Using Docker with R and R Markdown

To demonstrate how to integrate Docker with R and R Markdown, we are going to use an .Rmd file that conducts a statistical analysis based on data in an .RData file and generates a write-up of those results. The .Rmd file only uses one R package for simplicity’s sake. To extend this example to more extensive projects that use multiple package, using one code chunk in an .Rmd file to load all necessary packages will make the process of using Docker more convenient, as you can easily identify all packages (and their versions) to include in a Docker image.

Download and Install Docker Desktop

Before beginning this tutorial make sure to download Docker Desktop.
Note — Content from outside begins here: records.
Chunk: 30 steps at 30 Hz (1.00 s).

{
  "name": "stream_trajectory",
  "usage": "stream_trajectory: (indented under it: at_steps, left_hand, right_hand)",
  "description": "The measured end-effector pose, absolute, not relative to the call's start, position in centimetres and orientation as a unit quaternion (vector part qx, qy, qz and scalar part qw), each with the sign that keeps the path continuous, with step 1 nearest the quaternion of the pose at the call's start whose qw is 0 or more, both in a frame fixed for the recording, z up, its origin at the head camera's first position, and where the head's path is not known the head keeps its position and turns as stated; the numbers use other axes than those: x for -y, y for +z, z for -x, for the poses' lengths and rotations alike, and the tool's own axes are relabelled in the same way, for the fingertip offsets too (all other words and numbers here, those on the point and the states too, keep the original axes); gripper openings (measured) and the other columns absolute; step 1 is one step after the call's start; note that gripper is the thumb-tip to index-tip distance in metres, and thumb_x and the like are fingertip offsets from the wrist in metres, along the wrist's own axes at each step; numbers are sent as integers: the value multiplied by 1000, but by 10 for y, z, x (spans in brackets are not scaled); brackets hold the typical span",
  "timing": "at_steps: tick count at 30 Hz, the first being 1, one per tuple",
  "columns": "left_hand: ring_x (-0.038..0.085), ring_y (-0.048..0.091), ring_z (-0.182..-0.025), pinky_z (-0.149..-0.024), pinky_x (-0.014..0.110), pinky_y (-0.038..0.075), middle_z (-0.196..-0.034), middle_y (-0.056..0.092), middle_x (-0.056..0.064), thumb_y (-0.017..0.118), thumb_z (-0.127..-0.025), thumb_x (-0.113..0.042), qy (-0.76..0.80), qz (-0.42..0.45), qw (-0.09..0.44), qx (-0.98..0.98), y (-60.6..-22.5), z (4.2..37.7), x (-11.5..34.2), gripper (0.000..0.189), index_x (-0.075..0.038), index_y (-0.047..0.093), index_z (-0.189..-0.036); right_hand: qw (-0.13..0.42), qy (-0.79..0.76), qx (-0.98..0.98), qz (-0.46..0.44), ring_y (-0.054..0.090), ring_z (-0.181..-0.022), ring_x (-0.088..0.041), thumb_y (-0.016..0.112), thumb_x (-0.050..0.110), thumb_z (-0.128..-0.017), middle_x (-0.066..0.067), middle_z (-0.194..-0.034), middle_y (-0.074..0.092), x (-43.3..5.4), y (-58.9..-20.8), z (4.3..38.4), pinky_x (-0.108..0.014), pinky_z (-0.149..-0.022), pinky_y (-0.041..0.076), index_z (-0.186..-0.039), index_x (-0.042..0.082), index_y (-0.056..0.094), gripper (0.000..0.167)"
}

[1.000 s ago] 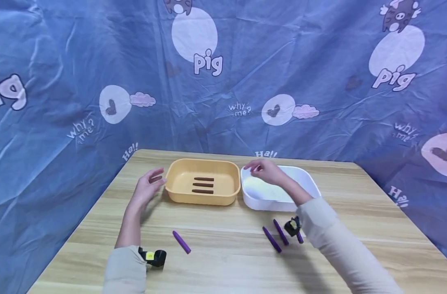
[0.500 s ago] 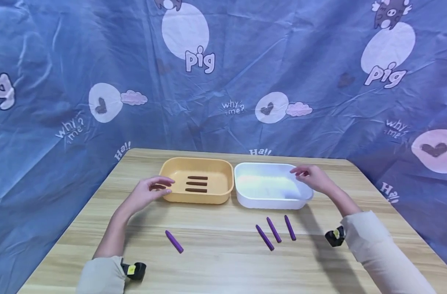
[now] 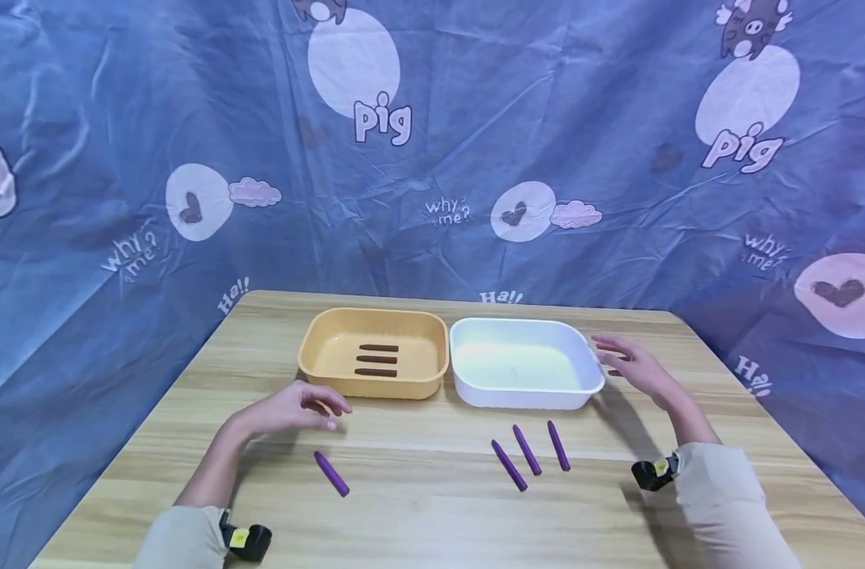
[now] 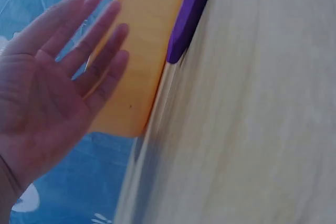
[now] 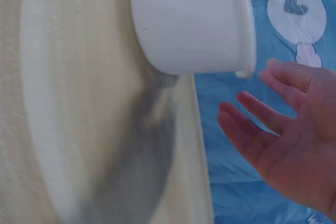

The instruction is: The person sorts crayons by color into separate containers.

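My left hand (image 3: 293,409) hovers over the table with loosely bent fingers and nothing in it, in front of the orange tray (image 3: 318,383). Just below it lies a purple crayon (image 3: 331,474), whose tip also shows large in the left wrist view. At the right end of the white tray (image 3: 524,397), my right hand (image 3: 634,367) has its fingers spread beside the rim, holding nothing. Inside the orange tray lie three brown crayons (image 3: 377,359), roughly parallel. Three more purple crayons (image 3: 527,450) rest on the wood in front of the white tray.
The two trays stand side by side near the back of the wooden table (image 3: 432,521). Behind it hangs a blue cloth (image 3: 432,261) printed with pigs and lettering. Each wrist carries a small black camera (image 3: 250,542) at the sleeve.
My right hand has moved right from over the white tray to beyond its right end. My left hand has come nearer, from the orange tray's left end to above the single purple crayon.
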State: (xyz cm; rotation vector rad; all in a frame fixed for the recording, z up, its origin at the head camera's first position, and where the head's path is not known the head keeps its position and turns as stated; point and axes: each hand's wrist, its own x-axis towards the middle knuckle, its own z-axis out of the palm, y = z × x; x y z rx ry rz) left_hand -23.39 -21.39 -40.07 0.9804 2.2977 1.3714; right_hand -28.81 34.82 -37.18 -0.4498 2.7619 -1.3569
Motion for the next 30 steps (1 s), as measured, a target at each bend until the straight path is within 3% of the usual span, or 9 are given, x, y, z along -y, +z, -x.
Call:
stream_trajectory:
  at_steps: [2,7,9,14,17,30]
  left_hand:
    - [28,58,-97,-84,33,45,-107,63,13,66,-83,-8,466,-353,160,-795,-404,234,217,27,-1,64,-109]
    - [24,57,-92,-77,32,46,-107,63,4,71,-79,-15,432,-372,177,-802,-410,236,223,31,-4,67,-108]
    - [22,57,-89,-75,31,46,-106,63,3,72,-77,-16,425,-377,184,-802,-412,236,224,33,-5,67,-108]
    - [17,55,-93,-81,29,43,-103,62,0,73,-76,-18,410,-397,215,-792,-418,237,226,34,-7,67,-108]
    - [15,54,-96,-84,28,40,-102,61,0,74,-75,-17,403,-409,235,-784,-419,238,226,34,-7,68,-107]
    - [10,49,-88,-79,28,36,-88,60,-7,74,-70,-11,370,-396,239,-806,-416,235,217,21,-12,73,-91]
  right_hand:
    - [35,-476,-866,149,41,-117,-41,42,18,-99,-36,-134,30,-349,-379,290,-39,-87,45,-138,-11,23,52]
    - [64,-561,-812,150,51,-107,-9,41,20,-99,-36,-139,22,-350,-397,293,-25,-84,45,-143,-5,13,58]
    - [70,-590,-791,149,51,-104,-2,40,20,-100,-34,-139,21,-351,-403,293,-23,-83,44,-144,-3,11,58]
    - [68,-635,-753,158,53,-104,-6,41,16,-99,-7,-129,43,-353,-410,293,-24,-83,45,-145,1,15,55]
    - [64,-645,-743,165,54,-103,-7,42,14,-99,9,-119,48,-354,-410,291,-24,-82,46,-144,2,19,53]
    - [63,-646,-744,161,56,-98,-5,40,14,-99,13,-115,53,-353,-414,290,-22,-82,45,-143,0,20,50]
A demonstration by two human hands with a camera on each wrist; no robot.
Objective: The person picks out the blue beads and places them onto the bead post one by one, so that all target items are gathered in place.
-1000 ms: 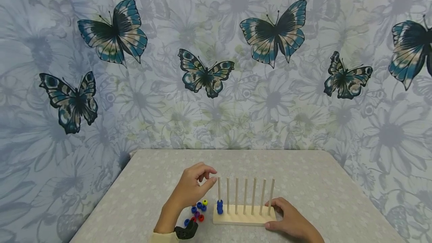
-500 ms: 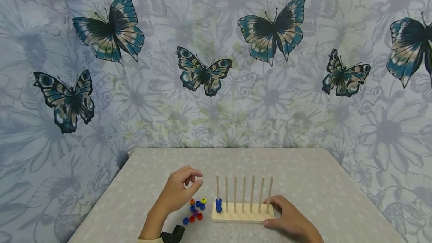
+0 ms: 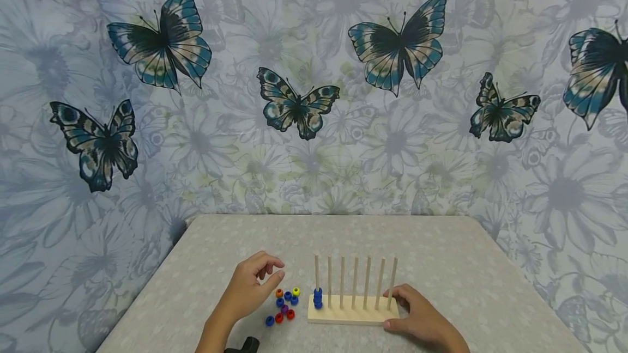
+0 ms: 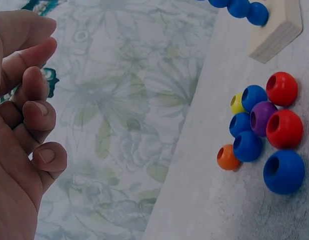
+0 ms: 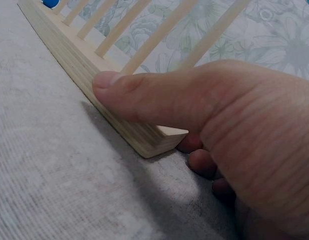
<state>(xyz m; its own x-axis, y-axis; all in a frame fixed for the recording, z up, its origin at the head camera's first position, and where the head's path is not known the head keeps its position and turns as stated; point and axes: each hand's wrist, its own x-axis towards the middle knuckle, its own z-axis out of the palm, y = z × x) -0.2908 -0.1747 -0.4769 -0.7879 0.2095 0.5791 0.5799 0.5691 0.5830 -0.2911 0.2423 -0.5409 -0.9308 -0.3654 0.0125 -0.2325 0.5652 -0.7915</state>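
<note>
Two hands: left (image 3: 249,287) loosely curled near beads (image 3: 285,309), right (image 3: 418,314) gripping pegged base (image 3: 353,317)

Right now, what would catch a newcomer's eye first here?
The big teal butterflies on the wall leap out first. Below, on the table, the right hand grips the right end of a wooden peg rack with blue beads on its leftmost peg. Loose coloured beads lie left of the rack, near the left hand.

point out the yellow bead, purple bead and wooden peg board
Yellow bead (image 3: 296,292): head view, the bead's middle.
Purple bead (image 4: 265,118): left wrist view, side beside the hole.
Wooden peg board (image 3: 350,315): head view, base's top face.
</note>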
We recommend that you close all applications and save all files before installing Docker.

Testing Docker Desktop

In order to run anything, Docker Desktop must be open and running on your machine. To test whether it’s working, open Docker Desktop. Then, in Bash (Linux or Windows Subsystem for Linux), Command Prompt (Windows), or zsh (Mac via Terminal), run:


docker run hello-world

If Docker is installed correctly, you should see:


Hello from Docker!
This message shows that your installation appears to be working correctly.

To generate this message, Docker took the following steps:
 1. The Docker client contacted the Docker daemon.
 2. The Docker daemon pulled the "hello-world" image from the Docker Hub.
    (amd64)
 3. The Docker daemon created a new container from that image which runs the
    executable that produces the output you are currently reading.
 4. The Docker daemon streamed that output to the Docker client, which sent it
    to your terminal.

To try something more ambitious, you can run an Ubuntu container with:
 $ docker run -it ubuntu bash

Share images, automate workflows, and more with a free Docker ID:
 https://hub.docker.com/

For more examples and ideas, visit:
 https://docs.docker.com/get-started/

Using Docker

We are going to go through a simple analysis and write-up example using the HolzingerSwineford1939 dataset (Holzinger & Swineford, 1939) available in the R package lavaan (Rosseel, 2012). For the remainder of this article, CLI (command-line interface) will refer generically to Bash (Linux or Windows Subsystem for Linux), Command Prompt (Windows), or zsh (Mac via Terminal).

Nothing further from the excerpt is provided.